Look through the records below for the line holding "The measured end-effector". Write it out exactly, with each following line through the line holding "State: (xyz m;".
*** Opening of Input ***
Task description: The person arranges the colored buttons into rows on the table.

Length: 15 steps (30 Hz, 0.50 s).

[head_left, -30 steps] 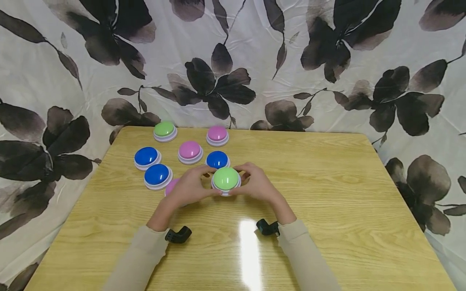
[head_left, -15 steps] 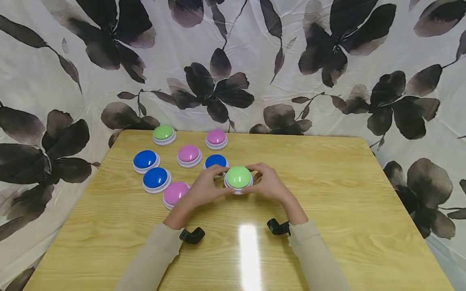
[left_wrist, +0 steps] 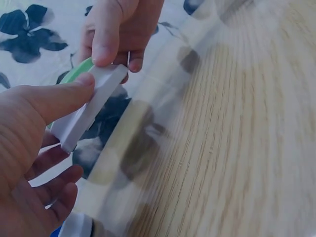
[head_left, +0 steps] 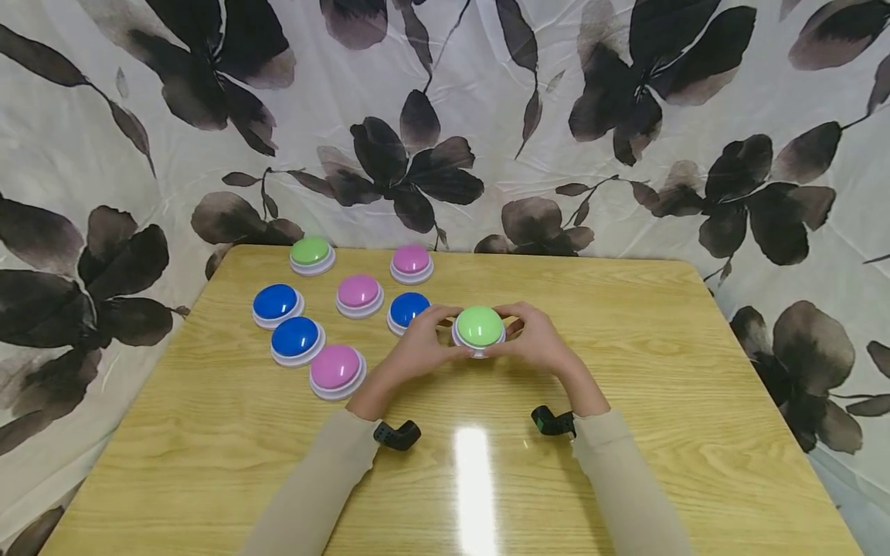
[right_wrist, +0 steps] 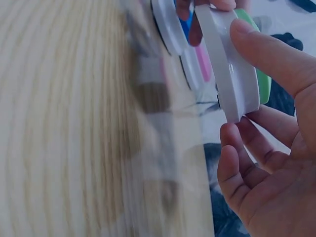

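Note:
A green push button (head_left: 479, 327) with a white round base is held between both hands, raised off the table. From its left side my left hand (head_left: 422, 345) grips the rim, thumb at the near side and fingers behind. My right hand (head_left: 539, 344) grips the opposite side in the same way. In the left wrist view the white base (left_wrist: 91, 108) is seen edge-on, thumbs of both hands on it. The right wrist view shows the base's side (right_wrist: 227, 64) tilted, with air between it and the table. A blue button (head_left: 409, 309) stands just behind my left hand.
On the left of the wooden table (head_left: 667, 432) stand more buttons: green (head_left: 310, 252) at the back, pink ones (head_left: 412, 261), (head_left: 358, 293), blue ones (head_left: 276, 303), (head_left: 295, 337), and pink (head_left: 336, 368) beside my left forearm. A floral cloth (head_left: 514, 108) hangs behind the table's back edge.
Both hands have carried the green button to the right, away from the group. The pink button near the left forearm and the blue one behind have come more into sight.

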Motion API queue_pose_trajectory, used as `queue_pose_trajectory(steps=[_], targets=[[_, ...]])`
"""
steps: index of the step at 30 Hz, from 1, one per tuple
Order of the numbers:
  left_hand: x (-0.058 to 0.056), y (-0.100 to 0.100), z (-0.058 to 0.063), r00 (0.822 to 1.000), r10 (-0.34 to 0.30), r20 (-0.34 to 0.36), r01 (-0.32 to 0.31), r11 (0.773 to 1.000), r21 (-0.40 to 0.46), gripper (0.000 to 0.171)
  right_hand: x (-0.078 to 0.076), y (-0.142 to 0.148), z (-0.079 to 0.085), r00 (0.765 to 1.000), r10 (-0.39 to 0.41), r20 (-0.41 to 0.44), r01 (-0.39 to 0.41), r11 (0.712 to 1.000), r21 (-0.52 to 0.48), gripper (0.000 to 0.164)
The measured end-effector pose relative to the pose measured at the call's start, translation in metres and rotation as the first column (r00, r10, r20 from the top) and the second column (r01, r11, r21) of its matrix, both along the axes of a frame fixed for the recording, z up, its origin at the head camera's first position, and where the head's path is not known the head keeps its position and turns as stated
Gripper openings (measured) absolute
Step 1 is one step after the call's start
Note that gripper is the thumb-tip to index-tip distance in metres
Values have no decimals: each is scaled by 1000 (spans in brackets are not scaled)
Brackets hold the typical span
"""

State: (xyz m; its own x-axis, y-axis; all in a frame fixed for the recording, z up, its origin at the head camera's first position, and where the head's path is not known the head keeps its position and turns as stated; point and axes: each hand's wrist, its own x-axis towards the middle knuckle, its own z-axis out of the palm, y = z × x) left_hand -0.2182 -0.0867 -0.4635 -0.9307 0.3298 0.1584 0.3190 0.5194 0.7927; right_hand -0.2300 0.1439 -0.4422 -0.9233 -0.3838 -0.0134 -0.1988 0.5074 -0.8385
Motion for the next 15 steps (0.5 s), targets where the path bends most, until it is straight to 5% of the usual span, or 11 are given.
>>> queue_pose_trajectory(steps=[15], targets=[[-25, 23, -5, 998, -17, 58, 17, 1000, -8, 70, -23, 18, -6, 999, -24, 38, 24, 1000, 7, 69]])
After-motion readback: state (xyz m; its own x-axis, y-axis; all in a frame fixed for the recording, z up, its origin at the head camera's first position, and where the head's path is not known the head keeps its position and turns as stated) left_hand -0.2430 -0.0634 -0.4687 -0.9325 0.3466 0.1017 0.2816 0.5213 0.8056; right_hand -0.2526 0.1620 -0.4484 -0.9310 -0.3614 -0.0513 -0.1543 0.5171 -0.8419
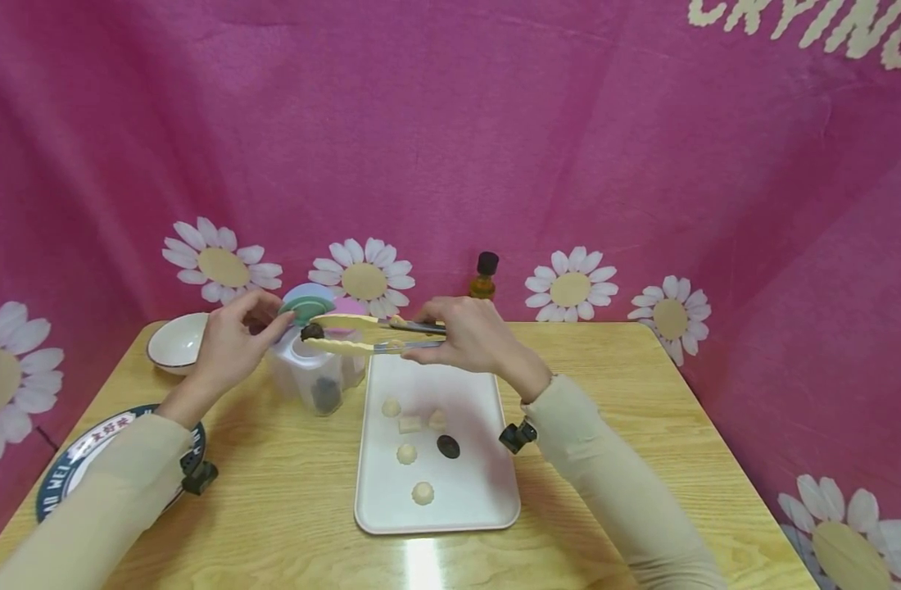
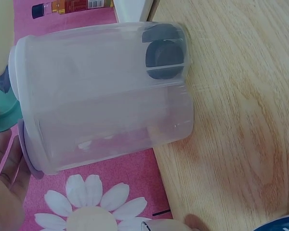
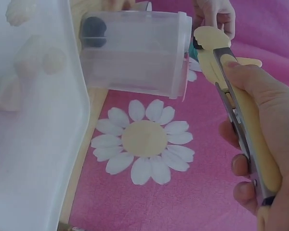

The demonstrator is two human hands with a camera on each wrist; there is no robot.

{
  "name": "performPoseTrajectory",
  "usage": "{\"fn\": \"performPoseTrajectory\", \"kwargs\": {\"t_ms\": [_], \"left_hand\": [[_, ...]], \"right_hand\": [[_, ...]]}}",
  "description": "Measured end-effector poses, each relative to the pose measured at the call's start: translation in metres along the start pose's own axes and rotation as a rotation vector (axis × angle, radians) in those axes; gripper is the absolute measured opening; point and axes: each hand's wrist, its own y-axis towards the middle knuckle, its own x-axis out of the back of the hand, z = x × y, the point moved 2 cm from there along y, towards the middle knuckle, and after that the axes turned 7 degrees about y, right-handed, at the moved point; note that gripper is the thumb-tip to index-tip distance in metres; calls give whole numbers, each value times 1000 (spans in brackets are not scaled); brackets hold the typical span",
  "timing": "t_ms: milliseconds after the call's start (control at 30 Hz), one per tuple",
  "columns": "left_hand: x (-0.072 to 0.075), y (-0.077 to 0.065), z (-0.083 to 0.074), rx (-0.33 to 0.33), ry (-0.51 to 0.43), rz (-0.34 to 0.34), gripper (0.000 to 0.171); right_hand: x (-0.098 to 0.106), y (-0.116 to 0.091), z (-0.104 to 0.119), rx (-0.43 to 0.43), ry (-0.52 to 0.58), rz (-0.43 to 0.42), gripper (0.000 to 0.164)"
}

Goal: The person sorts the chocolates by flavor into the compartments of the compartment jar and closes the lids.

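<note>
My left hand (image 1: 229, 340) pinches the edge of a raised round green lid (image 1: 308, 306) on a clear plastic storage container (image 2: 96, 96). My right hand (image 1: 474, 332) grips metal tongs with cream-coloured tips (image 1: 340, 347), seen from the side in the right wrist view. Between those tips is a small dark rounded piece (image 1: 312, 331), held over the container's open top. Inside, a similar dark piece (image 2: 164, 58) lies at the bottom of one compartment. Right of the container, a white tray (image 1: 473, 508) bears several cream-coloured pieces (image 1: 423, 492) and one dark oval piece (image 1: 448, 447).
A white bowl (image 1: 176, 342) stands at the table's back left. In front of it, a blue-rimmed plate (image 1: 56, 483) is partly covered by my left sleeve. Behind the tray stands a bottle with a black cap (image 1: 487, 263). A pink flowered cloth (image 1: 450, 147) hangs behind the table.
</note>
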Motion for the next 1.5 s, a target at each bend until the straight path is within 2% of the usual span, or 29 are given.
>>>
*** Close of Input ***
### Worked solution
The measured end-effector pose relative to the pose measured at the call's start, translation in metres and rotation as the first column (r00, r10, r20 from the top) and the second column (r01, r11, r21) of its matrix, both along the axes of a frame fixed for the recording, z up, its origin at the head camera's first position, and where the head's path is not known the head keeps its position and turns as stated
Gripper openings (measured) absolute
Step 1 is one step after the call's start
Note that gripper is the thumb-tip to index-tip distance in metres
Values have no decimals: each is scaled by 1000 (spans in brackets are not scaled)
Brackets hold the typical span
"""

State: (xyz m; its own x-axis, y-axis; all in a frame fixed for the recording, z up, its origin at the head camera's first position, and where the head's path is not known the head keeps its position and turns as stated; point and axes: each hand's wrist, its own x-axis towards the middle knuckle, its own z-axis out of the palm, y = z × x) left_hand -0.2182 -0.0867 -0.4635 -0.9307 0.3298 0.1584 0.3190 0.5194 0.7927; right_hand -0.2300 0.1439 -0.4422 -0.9233 -0.3838 -0.0134 -0.1988 0.5074 -0.8385

This completes the output.